IV – Conclusão: Aparentemente, uma PEC inconstitucional.

A exposição de motivos da “PEC do (des)equilíbrio entre os poderes” esclareceu a razão da proposição. A histórica da ideia de tripartição de funções a elevou à condição de princípio. No caso brasileiro, este princípio está condito nas cláusulas dos art. 2º e 60, § 4º, III da CF/88. O conteúdo da chamada “PEC do (des)equilíbrio entre os poderes”, sequer poderá, s.m.j, ser objeto de discussão, de deliberação e/ou votação no âmbito do Congresso Nacional. Há impedimento contido no art. 60, § 4º, III da CF/88, que não admite deliberação de qualquer proposta de emenda à constituição que pretenda abolir ou relativizar: I - a forma federativa de Estado; II - o voto direto, secreto, universal e periódico; III - a separação dos Poderes; IV - os direitos e garantias individuais.

 

Quer parecer, neste momento, que a “PEC do (des)equilíbrio entre os poderes” é vedada pelo art. 60, § 4º, III da CF/88. A separação de poderes é uma das cláusulas pétreas da Constituição Federal.



[1] FERREIRA FILHO, Manoel Gonçalves. Curso de direito constitucional. 26ª ed. atual.
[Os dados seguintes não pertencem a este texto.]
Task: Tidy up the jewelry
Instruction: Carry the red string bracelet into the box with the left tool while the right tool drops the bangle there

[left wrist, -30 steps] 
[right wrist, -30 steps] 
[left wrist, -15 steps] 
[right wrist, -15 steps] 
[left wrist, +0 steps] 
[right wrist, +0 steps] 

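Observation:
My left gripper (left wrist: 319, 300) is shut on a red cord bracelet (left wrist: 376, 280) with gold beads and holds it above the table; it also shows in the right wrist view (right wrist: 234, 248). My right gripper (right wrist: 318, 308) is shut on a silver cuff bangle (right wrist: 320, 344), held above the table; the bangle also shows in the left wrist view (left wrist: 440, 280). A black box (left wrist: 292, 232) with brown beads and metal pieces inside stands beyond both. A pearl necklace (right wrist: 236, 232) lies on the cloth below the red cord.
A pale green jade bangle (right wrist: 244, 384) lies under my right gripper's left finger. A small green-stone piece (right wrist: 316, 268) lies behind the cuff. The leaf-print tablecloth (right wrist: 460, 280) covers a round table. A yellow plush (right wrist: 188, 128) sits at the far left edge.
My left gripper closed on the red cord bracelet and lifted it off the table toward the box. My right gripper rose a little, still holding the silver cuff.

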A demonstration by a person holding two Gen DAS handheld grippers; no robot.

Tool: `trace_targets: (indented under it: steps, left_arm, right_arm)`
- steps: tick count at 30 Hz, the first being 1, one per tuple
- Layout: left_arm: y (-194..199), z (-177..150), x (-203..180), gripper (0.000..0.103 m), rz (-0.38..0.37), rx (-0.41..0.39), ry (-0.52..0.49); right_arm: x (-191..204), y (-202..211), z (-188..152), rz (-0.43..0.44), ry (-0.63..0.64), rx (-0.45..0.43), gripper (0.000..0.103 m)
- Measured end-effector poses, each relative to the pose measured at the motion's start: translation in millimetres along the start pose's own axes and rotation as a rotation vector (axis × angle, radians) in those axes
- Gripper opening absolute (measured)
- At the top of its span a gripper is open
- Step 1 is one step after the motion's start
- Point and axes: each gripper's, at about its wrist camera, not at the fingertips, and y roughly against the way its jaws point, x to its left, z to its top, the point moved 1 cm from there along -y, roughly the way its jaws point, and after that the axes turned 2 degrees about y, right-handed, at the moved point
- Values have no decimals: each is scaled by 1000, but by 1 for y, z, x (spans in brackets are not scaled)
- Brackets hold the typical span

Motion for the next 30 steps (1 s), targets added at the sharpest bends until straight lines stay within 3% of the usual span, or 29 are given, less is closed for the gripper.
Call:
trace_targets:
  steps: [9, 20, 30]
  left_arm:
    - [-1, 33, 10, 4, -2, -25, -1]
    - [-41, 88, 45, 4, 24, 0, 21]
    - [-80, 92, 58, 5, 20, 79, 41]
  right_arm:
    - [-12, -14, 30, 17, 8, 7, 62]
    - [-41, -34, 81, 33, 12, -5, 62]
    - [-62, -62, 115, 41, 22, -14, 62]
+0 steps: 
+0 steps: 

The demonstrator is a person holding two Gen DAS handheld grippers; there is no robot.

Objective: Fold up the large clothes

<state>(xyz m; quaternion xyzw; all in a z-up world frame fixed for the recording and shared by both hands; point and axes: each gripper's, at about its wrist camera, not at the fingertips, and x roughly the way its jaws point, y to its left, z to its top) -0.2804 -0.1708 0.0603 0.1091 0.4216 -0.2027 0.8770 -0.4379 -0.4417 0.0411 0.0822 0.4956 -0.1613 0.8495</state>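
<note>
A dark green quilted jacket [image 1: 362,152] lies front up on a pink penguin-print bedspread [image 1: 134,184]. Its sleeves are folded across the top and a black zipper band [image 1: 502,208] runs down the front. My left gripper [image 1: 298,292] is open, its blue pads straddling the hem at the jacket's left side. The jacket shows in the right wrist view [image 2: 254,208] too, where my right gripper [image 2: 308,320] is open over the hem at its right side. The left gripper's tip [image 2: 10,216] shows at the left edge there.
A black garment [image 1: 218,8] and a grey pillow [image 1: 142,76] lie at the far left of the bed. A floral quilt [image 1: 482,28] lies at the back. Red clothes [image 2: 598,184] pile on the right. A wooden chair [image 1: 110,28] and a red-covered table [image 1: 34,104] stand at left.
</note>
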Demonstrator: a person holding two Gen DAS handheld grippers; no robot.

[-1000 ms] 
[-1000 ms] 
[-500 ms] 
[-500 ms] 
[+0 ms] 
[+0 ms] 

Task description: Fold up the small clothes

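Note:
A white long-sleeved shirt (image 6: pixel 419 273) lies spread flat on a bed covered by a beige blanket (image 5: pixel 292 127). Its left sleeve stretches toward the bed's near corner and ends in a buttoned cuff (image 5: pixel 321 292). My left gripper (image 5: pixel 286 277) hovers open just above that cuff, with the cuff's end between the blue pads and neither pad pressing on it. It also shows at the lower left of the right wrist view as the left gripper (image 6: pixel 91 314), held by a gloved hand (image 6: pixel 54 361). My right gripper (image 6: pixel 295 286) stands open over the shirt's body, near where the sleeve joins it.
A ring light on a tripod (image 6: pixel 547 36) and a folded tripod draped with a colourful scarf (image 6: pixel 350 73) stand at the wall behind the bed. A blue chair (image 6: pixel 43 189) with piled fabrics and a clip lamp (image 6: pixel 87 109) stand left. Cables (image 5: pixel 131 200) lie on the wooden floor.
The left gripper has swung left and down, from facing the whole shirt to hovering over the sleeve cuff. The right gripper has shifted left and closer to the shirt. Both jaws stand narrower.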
São Paulo: Saraiva, 1999, p. 130/132.

[2] BASTOS, Celso Ribeiro. Curso de direito constitucional. 22ª ed. São Paulo: Saraiva, 2001, p. 341/343.

[3] SILVA, José Afonso da. Curso de direito constitucional positivo. São Paulo: Malheiros. 2008, p. 106; 430/431.

[4] BRANCOElcir CastelloTeoria geral do Estado. São Paulo: Saraiva, 1988, p. 148; 150/151; 158.

[5] MAIOLINO, Eurico Zecchin. Poder de reforma constitucional: limitações. São Paulo: Editora Revista dos Tribunais, 2012, p. 137/138; 155.